Some scripts may not support command-line execution.
- If you have no NVIDIA GPU, set 'num_gpus' parameter to 0 in order to utilize a CPU for training/inference.
- Our RandomResizedCrop performs padding prior to cropping so that (each side of an image) ≥ √(max_scale·H·W).
- Set padding=False for random_resized_crop() to use RandomResizedCrop without padding.
- We are doing an experiment inspired by "Fixing the train-test resolution discrepancy".
- Which is extending the RandomResizedCrop scale range from [0.08, 1.0] to [0.04, 1.96] (includes padding).
- In the segmentation task, pixels with a value of 0 are ignored, so assign 1 to the first class.
- Use Linux for faster training.
- Multi-GPU training is available based on the parameter server strategy.
- NCCL-based distributed training code is curruntly not available (nccl/).
- Batch statistics of multiple devices are updated successively.
- Check out REFERENCES.md for papers and code references.
- Python: 3.7
- tensorflow-gpu: >= 1.14.0 (cudatoolkit: 10.0, cudnn: 7.6.5)
- numpy: 1.17.4
- scikit-image: 0.15.0
- scikit-learn: 0.22
- matplotlib: 3.1.1
- opencv-python: 4.1.2.30 (installed with pip)
- pydot: 1.4.1 (graphviz: 2.40.1)
- Speedup: Training is slower than tf_cnn_benchmark.
- Object detection task.
- Multi-model optimization including knowledge distillation.
Model | Top-1 Acc | Top-5 Acc | Train (Test) Image/Input Size | Details | Param | Ckpt |
---|---|---|---|---|---|---|
ResNet-v1.5-50 | 76.35% | 92.94% | 224/224 (256/224) | Inception preprocessing (baseline) | *.py | *.zip |
ResNet-v1.5-50 | 76.50% | 93.06% | 224/224 (256/224) | + 30 epochs (120 in total) | *.py | *.zip |
ResNet-v1.5-50 | 77.02% | 93.24% | 224/224 (256/224) | + Cosine LR, decoupled WD 4e-5, dropout 0.3 | *.py | *.zip |
ResNet-v1.5-50 | 77.51% | 93.80% | 224/224 (256†/224) | + Extended crop scale [0.08, 1.0] -> [0.04, 1.96] |
*.py | *.zip |
Efficient Net-B0 |
76.82% | 93.21% | 224/224 (256/224) | Baseline (terminated at epoch 330 due to instability) | *.py | *.zip |
Efficient Net-B0 |
77.01% | 93.42% | 224/224 (256†/224) | + 30 epochs (380 in total), extended crop scale |
*.py | *.zip |
Efficient Net-Lite0 |
75.36% (75.22%‡) |
92.63% (92.43%‡) |
224/224 (256†/224) | 380 epochs, extended crop scale | *.py | *.zip |
Efficient Net-Lite0 |
75.62% (75.16%‡) |
92.62% (92.33%‡) |
224/224 (256†/224) | kernel_size=4 for stride=2 convolutions | *.py | *.zip |
- The reported accuracies are single-crop validation scores.
- Note that the class numbers are ordered by the synset IDs (train.txt, val.txt).

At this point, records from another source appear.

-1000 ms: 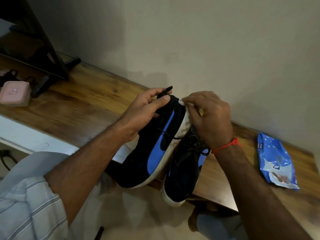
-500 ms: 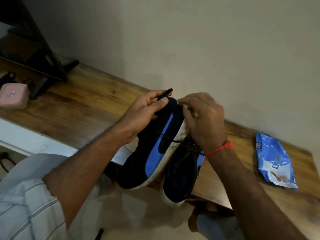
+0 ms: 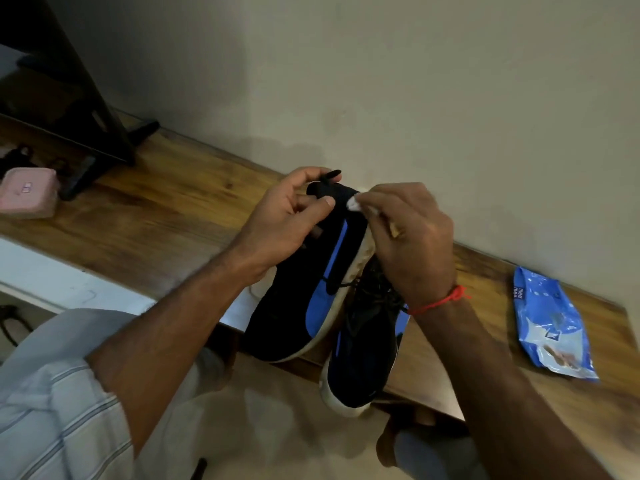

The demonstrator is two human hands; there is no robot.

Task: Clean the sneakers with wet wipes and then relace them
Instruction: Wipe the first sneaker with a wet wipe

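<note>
While gripping sneaker (image 3: 304, 289), right hand (image 3: 412, 244) pinching wipe (image 3: 354, 203).

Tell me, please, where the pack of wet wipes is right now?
The pack of wet wipes lies at the right of the head view, on the wooden table near the wall, beyond the right hand.

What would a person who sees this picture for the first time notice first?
Most likely the black sneaker with a blue stripe at the centre, held up by the left hand at its heel while the right hand presses a white wipe to its heel edge. A second sneaker lies beside it at the wooden table edge, and a blue wipes pack lies on the right.
</note>
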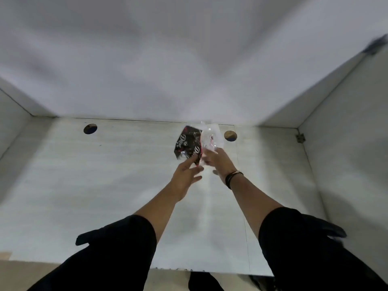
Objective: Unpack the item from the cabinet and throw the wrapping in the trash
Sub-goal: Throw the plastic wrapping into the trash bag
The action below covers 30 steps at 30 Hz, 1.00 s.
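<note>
Nearest: two black sleeves [304, 244] at the bottom edge, pushed up past the elbow, both forearms bare and reaching away into an open cabinet [336, 164]. A strip of tan floor [25, 271] shows under the near lip of the cabinet shelf [84, 185], with something dark down there, too cropped to identify.

Shelf is pale, light wood-grain look, bare apart from the hands and what they hold. Side walls rise on the left and right; a small metal hinge [300, 138] sits on the right wall near the far corner.

Mid-shelf, slightly right of centre: left hand [186, 175] has its fingers spread, grip open, fingertips touching the near lower edge of the packet. Right hand [218, 162] sits just right of it, a dark band [232, 178] on the wrist, grip closed on the packet's lower right edge, where the clear wrapping bunches.

The item [186, 144] is a black packet with white lettering and a pink edge, tilted, held above the shelf just beyond both hands. Clear plastic wrapping [212, 137] stands up along its right side, touching it. Lettering is blurred, can't read it.

Far: two round holes in the shelf near the back edge, left hole [90, 128] well left of the packet, right hole [230, 135] just right of the wrapping. Behind that, a plain white back panel [189, 59], motion-blurred.
</note>
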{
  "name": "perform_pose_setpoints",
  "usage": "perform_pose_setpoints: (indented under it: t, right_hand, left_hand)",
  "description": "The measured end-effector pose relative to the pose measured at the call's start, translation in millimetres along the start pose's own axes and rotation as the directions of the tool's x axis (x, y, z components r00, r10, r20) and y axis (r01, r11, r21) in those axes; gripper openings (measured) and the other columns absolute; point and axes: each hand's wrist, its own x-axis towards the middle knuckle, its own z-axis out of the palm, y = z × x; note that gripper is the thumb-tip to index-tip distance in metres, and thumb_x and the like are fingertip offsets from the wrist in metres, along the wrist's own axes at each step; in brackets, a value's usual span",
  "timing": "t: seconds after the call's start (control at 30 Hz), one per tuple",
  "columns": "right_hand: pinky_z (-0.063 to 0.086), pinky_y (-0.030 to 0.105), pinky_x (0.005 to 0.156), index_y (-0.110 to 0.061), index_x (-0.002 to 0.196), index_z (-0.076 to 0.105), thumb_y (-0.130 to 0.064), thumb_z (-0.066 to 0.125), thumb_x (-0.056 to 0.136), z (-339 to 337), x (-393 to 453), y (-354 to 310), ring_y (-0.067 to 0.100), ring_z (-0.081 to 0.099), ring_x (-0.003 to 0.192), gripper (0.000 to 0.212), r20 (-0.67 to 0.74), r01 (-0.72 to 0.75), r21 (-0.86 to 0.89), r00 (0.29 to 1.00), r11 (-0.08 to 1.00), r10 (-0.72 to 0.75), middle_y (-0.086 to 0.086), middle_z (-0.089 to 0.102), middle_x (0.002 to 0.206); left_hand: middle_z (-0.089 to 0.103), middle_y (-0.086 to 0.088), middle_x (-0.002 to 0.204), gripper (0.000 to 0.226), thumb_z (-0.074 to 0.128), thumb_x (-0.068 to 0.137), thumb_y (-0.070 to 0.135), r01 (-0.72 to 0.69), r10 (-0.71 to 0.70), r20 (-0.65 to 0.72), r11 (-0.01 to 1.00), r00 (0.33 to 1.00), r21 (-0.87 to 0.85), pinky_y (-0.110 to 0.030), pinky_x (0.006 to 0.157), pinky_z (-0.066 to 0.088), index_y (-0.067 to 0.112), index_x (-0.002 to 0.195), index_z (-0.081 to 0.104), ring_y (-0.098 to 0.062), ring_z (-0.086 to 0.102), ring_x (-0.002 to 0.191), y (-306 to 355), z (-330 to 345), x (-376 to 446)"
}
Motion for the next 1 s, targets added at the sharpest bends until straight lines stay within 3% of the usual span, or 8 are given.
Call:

Refer to ilsvrc_2012_cls.py and this page.
- Therefore, the class ordering is different from the one in the devkit.
- Image size refers to the size after preprocessing and input size is about networks' inputs.
- If image and input sizes do not match, cropping or padding is performed.
- Training scores are calculated with augmentation and validation is performed with exponential moving average (EMA).
- As a result, validation scores can surpass training scores in the training curves.
- EMA is known to play a crucial role in training EfficientNet.
- † Crop method is slightly different, which is center crop of a √(HW) by √(HW) region, zero padding, and resize.
- ‡ Accuracy after post-training quantization.